Tom spat, barely missing Gabby’s shoes. “You done yet?”
Gabby’s grin widened. He looked like the perfect heir, black suit sharp as glass, gold ring glinting under the light, but his eyes were hungry, animal like. “No, brother,”
he said softly. “Not until you stop pretending you belong to this family.”
Behind him, two bodyguards shifted, silent, trained. Snowly, the white dog crouched near the door, growled low, hackles raised. “Touch him,”
Tom rasped, “and I swear I’ll,”
“You’ll what?” Gabby cut in.
“Curse me? Like your mother cursed herself before she died?”
That hit deeper than the boot. Tom’s chest tightened. The rain outside hissed against the glass, like whispers he couldn’t quite hear. “Leave her out of this.”
Gabby knelt, his breath warm and venomous. “She was a liar, Tom. And you? You’re just what she left behind. A broken mistake with a useless eye.”

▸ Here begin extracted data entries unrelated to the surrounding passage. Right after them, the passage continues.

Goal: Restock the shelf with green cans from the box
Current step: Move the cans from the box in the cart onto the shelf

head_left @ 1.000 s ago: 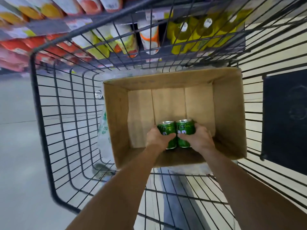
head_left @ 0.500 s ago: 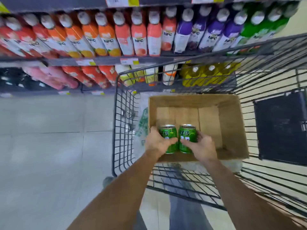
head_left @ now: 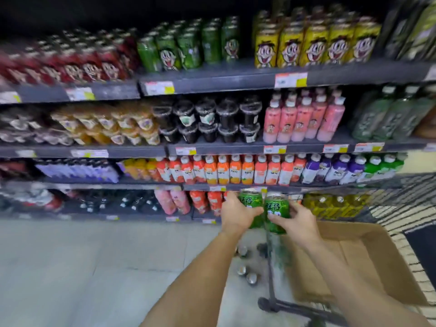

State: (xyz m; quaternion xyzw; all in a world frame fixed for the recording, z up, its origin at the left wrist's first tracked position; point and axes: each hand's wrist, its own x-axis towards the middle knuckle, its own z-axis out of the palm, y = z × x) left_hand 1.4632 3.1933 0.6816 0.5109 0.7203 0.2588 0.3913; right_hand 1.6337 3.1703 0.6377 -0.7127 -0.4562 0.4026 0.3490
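While the shelf (head_left: 212, 79) of bottled and canned drinks fills the background, the cardboard box (head_left: 368, 260) sits open in the wire cart (head_left: 273, 303) at lower right. Above its near-left corner, both arms reach forward. The left hand (head_left: 238, 217) grips one green can (head_left: 251, 201), the right hand (head_left: 296, 221) grips another (head_left: 274, 210), both upright and touching side by side.

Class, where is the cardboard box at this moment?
In the head view, the cardboard box sits at lower right inside the wire cart, just below and right of the right hand, which grips a green can.
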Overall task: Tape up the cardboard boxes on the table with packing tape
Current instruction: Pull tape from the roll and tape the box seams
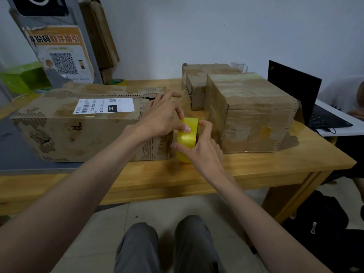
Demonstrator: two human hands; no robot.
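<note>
Tape roll [186,139] upright at table [256,166] edge btwn long box [88,125] & taped box [254,113], right hand [201,148] gripping roll steady, left hand [163,117] thumb pinching its rim, prob. picking for tape end.

Just one head-mounted wide-angle view, looking forward and down over the wooden table [256,166], close in, own knees at the bottom edge.
</note>
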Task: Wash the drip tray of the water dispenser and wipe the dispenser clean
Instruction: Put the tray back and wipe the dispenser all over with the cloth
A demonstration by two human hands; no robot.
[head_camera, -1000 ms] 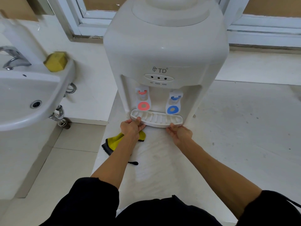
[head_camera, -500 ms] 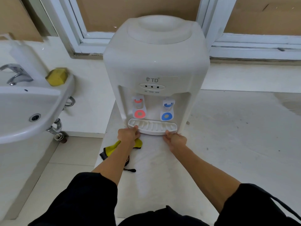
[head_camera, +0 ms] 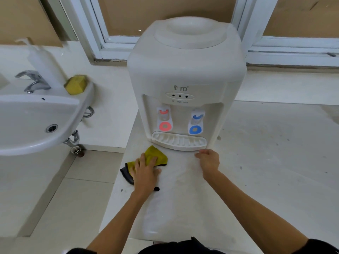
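while the left hand (head_camera: pixel 145 173) lies spread-fingered on the cloth (head_camera: pixel 156 155) and the right hand (head_camera: pixel 209 160) curls loosely, holding nothing, the tray (head_camera: pixel 178 142) stays unwashed.

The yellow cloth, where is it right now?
In the head view, the yellow cloth lies on the white counter just left of the drip tray, under the left hand.

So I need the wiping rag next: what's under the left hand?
The left hand rests on a yellow cloth with a dark edge, lying on the white counter. The cloth's middle is covered.
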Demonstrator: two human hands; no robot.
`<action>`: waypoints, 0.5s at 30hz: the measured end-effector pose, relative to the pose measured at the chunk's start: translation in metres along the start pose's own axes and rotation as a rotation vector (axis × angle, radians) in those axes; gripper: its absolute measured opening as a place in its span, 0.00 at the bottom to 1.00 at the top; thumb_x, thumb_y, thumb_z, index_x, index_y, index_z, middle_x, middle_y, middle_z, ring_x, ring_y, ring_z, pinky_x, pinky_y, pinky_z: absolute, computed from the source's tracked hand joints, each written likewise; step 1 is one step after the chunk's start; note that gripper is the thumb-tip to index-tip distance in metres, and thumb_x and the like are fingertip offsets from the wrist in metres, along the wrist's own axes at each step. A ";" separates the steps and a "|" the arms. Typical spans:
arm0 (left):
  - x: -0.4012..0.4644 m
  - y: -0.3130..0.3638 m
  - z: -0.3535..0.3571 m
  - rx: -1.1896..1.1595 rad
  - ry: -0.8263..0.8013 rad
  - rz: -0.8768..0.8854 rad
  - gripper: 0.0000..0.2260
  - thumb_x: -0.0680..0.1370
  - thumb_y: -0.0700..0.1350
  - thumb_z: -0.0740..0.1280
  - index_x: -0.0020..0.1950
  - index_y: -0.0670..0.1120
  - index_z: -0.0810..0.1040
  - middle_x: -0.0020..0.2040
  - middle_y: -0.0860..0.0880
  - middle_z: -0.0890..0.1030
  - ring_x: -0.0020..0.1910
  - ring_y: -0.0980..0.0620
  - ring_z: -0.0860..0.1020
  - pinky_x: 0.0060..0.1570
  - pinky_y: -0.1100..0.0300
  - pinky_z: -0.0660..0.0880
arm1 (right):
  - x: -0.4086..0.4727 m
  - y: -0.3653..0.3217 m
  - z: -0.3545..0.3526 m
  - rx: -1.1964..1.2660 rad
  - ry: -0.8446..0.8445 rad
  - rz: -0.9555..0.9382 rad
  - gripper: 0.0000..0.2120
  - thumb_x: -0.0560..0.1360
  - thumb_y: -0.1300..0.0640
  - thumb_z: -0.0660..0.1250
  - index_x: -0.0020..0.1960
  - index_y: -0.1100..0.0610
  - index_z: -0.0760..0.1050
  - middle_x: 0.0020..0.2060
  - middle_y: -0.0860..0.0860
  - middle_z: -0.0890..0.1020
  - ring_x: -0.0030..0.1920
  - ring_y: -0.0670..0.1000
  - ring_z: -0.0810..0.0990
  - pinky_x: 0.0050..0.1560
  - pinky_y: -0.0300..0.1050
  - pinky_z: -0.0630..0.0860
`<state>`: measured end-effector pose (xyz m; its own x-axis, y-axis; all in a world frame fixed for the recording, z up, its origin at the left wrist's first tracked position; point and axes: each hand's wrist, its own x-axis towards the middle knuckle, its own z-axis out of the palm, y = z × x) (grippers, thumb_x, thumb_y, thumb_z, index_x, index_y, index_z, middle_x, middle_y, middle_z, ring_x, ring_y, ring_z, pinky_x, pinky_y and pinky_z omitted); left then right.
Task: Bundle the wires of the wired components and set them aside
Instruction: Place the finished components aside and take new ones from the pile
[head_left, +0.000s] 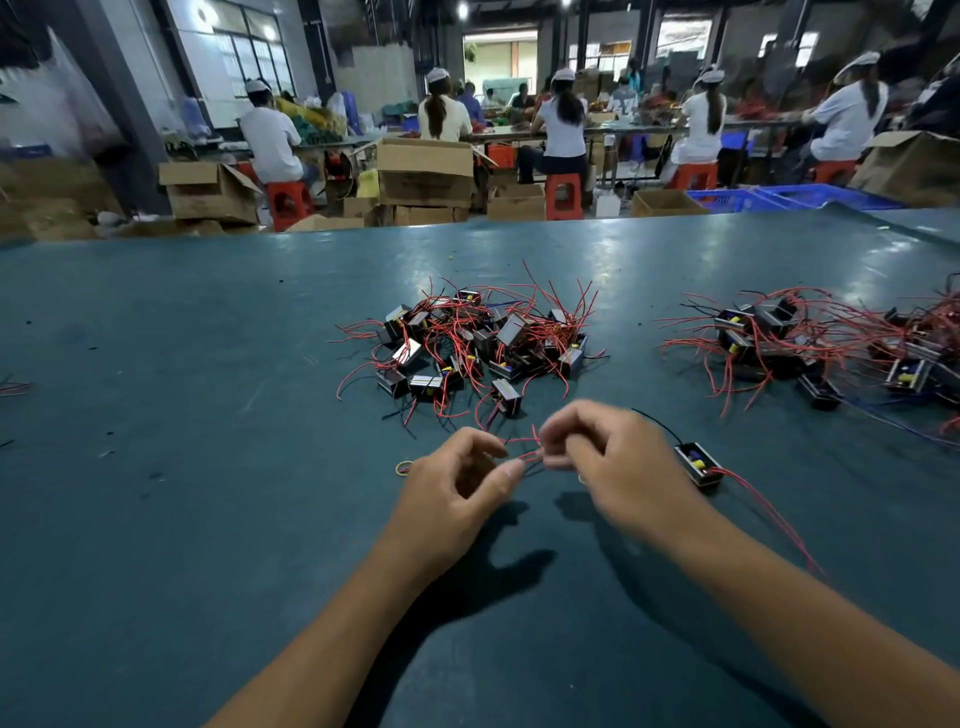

He stood again, flicked blood from his knuckles, and nodded at the guards. “Throw him out. Tonight. He’s not a Burro anymore.”
Snowly lunged first. The dog’s white fur flashed, jaws snapping, one guard shouted as teeth sank deep into his arm. The other raised a baton.
“Snowly!” Tom yelled, staggering to his feet as the baton came down.
There was a crack. A yelp, an instant pause as Snowly hit the marble floor hard.Tom froze, the world narrowing to the sound of his heartbeat, slow, heavy, wronged and wounded.
He dropped to his knees beside the dog. “Snowly, no you must stay with me,”
A shadow fell over him. Gabby’s voice came quiet, satisfied. “This is what happens when filth tries to live like royalty.”
Something in Tom broke. Not loud, just broke. He looked up, that clouded eye trembling, and the air around him seemed to hum as rain drops outside froze mid-fall.
The chandelier flickered once, twice, then stilled completely.“Tom?”
one of the guards whispered. “What’s happening to his eye,?”
Light pulsed inside the grayness, faint at first, then brighter, like molten silver trying to escape through his pupil. Tom didn’t breathe, he couldn’t.
He heard a whisper, close as thought, sharp as command:“The Spirit System of the Matriarchal Line has found its heir.”
The words weren’t in the air, they were spoken in him. He blinked, and suddenly the room shifted.Threads of pale blue light stretched out from everything,
the guards, Gabby, the door, even Snowly’s still form. Some threads pulsed bright, some dimmed, others snapped and reconnected like living veins.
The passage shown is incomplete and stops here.